‘Last episode next week and that’s that.’ So read Reece Shearmsith’s tweet this time last week, prompting a slightly panicked flurry of responses, wanting clarification on whether or not Shearsmith was indeed indicating that there was there was no more Inside No 9 after series four. They didn’t get the answer they were waiting for.
Back in the day, Amicus portmanteau films (like The Vault Of Horror) were a curious mix of classic gothic horror mixed in with contemporary views of London. It’s this comfortably chilling blend of genres that make up Tempting Fate: this is MR James on a housing estate as Keith (Steve Pemberton), Nick (Reece Shearsmith) and newbie Maz (Werchue Opia) turn up to clean a dank flat some time after the previous tenant died. Apparently, he’d fallen on a glass table and bled out, and to make things worse he was a hoarder: there are plenty of tottering piles of junk for the fumigating trio to have to sort through.

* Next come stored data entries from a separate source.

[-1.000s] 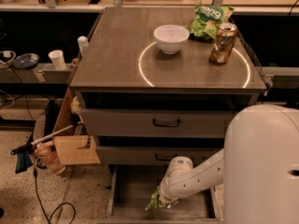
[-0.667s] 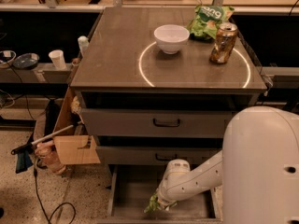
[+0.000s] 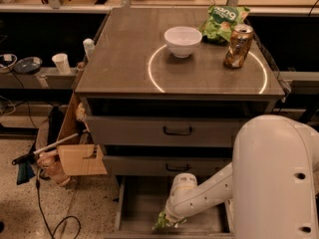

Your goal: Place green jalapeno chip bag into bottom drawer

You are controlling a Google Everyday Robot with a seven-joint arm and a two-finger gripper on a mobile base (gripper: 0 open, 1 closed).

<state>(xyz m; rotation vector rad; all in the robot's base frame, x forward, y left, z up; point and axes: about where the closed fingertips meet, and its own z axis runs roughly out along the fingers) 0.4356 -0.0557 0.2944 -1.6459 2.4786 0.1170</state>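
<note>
The bottom drawer (image 3: 139,208) is pulled open below the cabinet, showing a plain grey tray. My white arm reaches down into it. The gripper (image 3: 167,222) is low over the drawer's front part, and a scrap of light yellow-green foil, the green jalapeno chip bag (image 3: 160,223), shows at its tip, down at the tray floor. Most of the bag is hidden by the wrist and the picture's lower edge.
On the cabinet top stand a white bowl (image 3: 183,40), a darker green "ong" bag (image 3: 222,22) and a drink can (image 3: 238,45). Two shallower drawers with black handles (image 3: 178,131) are shut above. A cardboard box (image 3: 79,156) and cables lie at the left.
</note>
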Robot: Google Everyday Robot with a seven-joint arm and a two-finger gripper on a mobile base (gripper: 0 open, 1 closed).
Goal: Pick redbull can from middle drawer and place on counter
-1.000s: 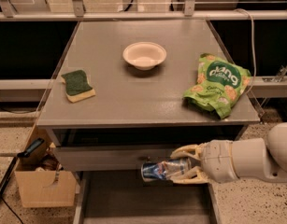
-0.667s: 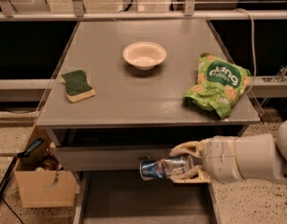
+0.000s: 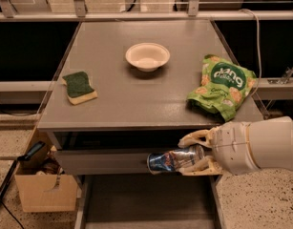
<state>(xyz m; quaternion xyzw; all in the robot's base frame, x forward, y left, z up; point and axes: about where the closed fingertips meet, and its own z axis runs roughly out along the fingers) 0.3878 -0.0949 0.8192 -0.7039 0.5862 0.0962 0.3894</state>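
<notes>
My gripper (image 3: 191, 152) is shut on the redbull can (image 3: 171, 160), a slim blue and silver can held on its side, its top pointing left. It hangs just below the front edge of the counter (image 3: 136, 99) and above the open middle drawer (image 3: 146, 202), whose flat dark-gray floor shows at the bottom. The white arm reaches in from the right.
On the counter stand a white bowl (image 3: 147, 56) at the back middle, a green and yellow sponge (image 3: 79, 86) at the left and a green snack bag (image 3: 222, 85) at the right. A cardboard box (image 3: 43, 190) stands on the floor at the left.
The gripper with the can has risen slightly and stays near the counter's front edge. Nothing else has moved.
</notes>
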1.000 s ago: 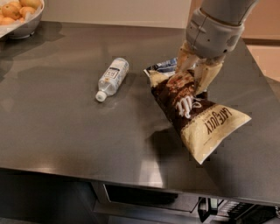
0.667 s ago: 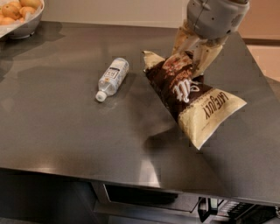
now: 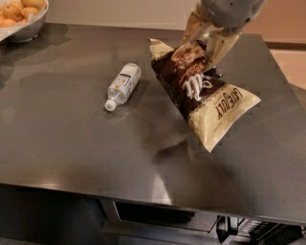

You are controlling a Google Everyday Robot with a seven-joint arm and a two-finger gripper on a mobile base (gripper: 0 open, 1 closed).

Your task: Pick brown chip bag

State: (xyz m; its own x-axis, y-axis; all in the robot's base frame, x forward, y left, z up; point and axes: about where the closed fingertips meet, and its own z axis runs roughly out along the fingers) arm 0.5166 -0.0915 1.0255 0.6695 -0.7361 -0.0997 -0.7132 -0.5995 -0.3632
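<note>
A: Gripper location?
B: Gripper (image 3: pixel 202 50) sits over the far right of the steel table (image 3: pixel 71 143), its arm entering from the top edge. Both cream fingers (image 3: pixel 191 26) are clamped on the upper part of the brown chip bag (image 3: pixel 205 95).
A: Bag attitude?
B: Tilted. One cream end points far-left and the other hangs toward near-right, with the "LATE JULY" lettering beside it. The bag appears lifted off the surface, with its shadow beneath it.
A: Other items?
B: A water bottle (image 3: pixel 123 85) lies on its side left of the bag, apart from it, cap toward near-left. A bowl (image 3: pixel 33 26) holding orange fruit (image 3: pixel 14 10) stands at the far-left corner.
</note>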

One of the biggest strengths of this episode is that there’s no clear indication in the first few minutes about how things are pitched this time round: Comedy? Gore? In the absence of many clues (and indeed, much light) all we’re left is an increasing sense of ill ease as the grim inevitable fate awaiting one of the characters asserts itself. ‘You can’t be squeamish in this job,’ Nick warns darkly.
One of the biggest laughs in this story is reserved purely for what’s potentially the smallest part of the audience: that subset who have been paying attention to the background of every episode of Inside No 9. For the more causal viewers, it’s merely the next plot reveal. But this is the very definition of splitting hares: everyone will get the same kick – that is, as long as they don’t get too greedy.
Or to put it another way: this season of Inside No 9 has been perhaps more gleeful about paying homage to twisty short story inspirations – the nasty flavour of To Have And To Hold being a particular highlight – and none so apparent in this instalment, moments of which will act like a dog whistle for that other subset of viewers who want to be the first to work out the ‘twist’. But that group are robbing themselves of a delicious joke partway through the episode – what seems like either a character lying or a continuity error is revealed to be something far more fundamentally upsetting, and works far better if one allows themselves to be hoodwinked.
When an old VHS tape (‘It’s from the eighties’) is discovered alongside an apparently mystical aretefact, the group argue about their ability to cheat fate and perhaps wish for unlimited wishes. Perhaps if the VHS had been a copy of Wishmaster or Bedazzled, they would be better informed, but as it turns out by the end, the real truth is a little plainer. It’s a nobly grim and clever ending to the series, managing to be – like those Amicus films of yore – both traditional and contemporary in the same breath.
And in the last day or so, it’s been revealed that a fifth series is indeed on the way for 2019. Maybe fan’s wishes do come true.
Just lets’ not be greedy, eh?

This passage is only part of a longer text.